Work through the five phases. Count the boxes the startup can honestly tick today. Every unticked box is either a Subtract to Ship candidate or a finding in waiting.

  1. Design phase: of seven items, how many are in place?
  2. Development phase: of seven items, how many are in place?
  3. Verification phase: of six items, how many are in place?
  4. Submission phase: of seven items, how many are in place?
  5. Post-market phase: of nine items, how many are in place?
  6. Which phase has the highest number of unticked boxes, and is that the phase closest to where the startup currently sits in the product lifecycle?
  7. Is every ticked box supported by a dated artefact Tibor could open during a notified body audit?

A startup that can tick thirty-plus of the thirty-six items, with dated evidence, has a credible cybersecurity story. Anything below twenty is a warning sign. Anything below ten is a stop-and-fix situation.

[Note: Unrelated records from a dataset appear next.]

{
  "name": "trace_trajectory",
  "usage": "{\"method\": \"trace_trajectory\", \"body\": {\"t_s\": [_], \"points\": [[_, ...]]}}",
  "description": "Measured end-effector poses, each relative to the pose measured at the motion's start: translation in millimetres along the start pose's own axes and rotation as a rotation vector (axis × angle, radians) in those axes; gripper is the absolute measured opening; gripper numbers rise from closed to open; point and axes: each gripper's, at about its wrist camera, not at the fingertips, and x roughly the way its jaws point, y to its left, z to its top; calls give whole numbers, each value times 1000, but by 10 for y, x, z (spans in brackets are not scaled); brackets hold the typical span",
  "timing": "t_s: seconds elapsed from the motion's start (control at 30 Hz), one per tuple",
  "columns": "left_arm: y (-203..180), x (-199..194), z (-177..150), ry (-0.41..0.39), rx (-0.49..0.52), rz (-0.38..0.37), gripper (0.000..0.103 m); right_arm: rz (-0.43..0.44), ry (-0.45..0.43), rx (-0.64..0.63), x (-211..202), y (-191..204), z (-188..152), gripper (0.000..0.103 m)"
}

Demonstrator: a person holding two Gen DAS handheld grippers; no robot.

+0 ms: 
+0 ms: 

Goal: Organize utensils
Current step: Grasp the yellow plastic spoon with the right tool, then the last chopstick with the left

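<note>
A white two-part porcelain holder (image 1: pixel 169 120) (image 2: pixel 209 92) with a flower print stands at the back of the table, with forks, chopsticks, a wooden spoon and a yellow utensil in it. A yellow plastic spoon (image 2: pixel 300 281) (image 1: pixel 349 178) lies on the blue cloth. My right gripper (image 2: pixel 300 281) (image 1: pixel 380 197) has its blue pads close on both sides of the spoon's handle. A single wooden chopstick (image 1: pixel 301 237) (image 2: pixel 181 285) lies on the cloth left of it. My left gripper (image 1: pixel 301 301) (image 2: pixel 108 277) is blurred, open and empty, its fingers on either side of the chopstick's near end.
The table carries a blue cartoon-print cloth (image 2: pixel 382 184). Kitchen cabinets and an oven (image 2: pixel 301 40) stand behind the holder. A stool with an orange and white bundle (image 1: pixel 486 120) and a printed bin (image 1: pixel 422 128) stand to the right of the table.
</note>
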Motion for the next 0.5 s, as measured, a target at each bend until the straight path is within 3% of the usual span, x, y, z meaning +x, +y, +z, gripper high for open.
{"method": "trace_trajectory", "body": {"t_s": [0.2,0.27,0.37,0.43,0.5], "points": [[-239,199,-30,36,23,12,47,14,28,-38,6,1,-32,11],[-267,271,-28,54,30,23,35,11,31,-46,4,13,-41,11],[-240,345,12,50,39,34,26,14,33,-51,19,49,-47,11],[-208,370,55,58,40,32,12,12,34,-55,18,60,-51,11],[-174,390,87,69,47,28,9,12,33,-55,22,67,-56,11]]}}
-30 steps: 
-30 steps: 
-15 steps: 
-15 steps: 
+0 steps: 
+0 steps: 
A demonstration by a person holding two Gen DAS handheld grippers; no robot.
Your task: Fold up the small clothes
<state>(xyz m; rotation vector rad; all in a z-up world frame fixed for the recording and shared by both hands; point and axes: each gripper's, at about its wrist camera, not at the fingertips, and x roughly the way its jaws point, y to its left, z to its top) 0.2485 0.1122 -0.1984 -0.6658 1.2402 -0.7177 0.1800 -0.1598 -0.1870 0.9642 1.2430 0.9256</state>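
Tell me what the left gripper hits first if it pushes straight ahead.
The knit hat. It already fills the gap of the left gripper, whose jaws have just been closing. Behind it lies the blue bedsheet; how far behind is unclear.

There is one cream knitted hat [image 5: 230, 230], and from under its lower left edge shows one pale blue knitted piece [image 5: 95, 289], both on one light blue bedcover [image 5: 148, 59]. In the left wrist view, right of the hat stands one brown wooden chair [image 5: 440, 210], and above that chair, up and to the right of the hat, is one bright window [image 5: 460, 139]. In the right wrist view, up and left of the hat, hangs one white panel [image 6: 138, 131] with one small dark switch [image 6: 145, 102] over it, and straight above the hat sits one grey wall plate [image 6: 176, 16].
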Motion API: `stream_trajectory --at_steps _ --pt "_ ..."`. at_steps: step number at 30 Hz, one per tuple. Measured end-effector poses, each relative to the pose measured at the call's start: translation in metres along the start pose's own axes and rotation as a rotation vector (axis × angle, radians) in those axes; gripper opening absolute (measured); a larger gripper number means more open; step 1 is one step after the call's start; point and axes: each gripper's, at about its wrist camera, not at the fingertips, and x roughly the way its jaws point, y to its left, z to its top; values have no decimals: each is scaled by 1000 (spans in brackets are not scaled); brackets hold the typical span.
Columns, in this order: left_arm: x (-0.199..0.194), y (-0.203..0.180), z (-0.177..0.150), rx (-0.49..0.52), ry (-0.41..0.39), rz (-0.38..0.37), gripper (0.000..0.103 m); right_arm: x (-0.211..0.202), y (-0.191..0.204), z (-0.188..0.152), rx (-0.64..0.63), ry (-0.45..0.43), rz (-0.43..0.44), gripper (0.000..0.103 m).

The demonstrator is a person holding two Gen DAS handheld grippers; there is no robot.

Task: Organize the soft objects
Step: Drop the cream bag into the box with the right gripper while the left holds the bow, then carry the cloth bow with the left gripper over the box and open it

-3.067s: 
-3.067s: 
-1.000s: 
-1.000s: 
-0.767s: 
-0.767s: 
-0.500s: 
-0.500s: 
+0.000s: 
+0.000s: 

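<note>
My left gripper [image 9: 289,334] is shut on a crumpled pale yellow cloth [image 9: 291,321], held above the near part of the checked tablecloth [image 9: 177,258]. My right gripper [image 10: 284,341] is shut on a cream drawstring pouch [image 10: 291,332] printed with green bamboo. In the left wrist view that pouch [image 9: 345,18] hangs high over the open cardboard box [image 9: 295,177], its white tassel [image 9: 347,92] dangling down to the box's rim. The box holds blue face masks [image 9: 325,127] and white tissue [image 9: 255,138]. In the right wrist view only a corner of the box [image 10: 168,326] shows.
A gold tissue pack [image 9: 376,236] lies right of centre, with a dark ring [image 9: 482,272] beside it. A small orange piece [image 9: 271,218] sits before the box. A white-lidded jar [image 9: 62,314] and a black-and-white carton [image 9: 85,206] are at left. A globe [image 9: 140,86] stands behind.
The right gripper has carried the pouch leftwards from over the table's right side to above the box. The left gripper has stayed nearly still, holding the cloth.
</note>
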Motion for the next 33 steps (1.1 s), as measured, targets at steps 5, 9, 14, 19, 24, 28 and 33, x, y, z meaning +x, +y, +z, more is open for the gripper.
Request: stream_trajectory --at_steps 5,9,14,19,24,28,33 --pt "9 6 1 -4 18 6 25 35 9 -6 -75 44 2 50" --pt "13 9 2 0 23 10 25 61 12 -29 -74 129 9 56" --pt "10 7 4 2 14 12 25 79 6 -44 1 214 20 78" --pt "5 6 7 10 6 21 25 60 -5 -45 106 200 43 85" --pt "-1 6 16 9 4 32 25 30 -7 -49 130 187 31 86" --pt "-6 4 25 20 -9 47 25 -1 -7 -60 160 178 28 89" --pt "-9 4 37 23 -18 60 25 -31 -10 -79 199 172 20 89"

Frequently Asked Questions

Is this checklist enough to pass a notified body audit? Completed honestly, with dated evidence attached to each line item, it is the minimum viable set. Notified bodies sometimes ask for additional device-specific items, but the team that has worked this checklist will have the foundation to respond quickly.

Does every Class I device need every item? The line items scale with risk. A Class I non-measuring, non-connected device can justify skipping several post-market items. A Class IIa connected device cannot. The test is not class, it is the threat model output.

How long does building the full checklist from scratch take? Felix has seen disciplined teams cover the design and development phases in four to six weeks once a secure development lifecycle is adopted. Verification and submission phases add another four to eight weeks depending on pentest scheduling. Post-market phase is ongoing by definition.

Can we outsource cybersecurity to a consultant? Parts of it, yes. Threat modelling, penetration testing, and GDPR mapping are natural outsourcing candidates. The integration into the risk file, the SBOM generation, and the day-to-day secure development lifecycle are not. Those stay in-house because they are tied to the code.

Is this checklist the same as the FDA Section 524B requirements? No. They overlap heavily but diverge on specific documentation expectations. A dual-market startup builds to the superset and maintains two traceability matrices, one to MDR Annex I and one to FDA 524B.

Sources

  1. Regulation (EU) 2017/745 on medical devices, consolidated text. Annex I Section 17.2, Section 17.4, Section 23. Annex II, Annex III. Articles 10, 83, 87, 88.
  2. MDCG 2019-16 Rev.1, Guidance on Cybersecurity for medical devices (December 2019, revised July 2020).
  3. EN IEC 81001-5-1:2022, Health software and health IT systems safety, effectiveness and security. Part 5-1: Security. Activities in the product life cycle.
  4. EN 62304:2006+A1:2015, Medical device software. Software life cycle processes.
  5. EN ISO 14971:2019+A11:2021, Medical devices. Application of risk management to medical devices.
  6. Regulation (EU) 2016/679, General Data Protection Regulation. Articles 5, 25, 30, 32.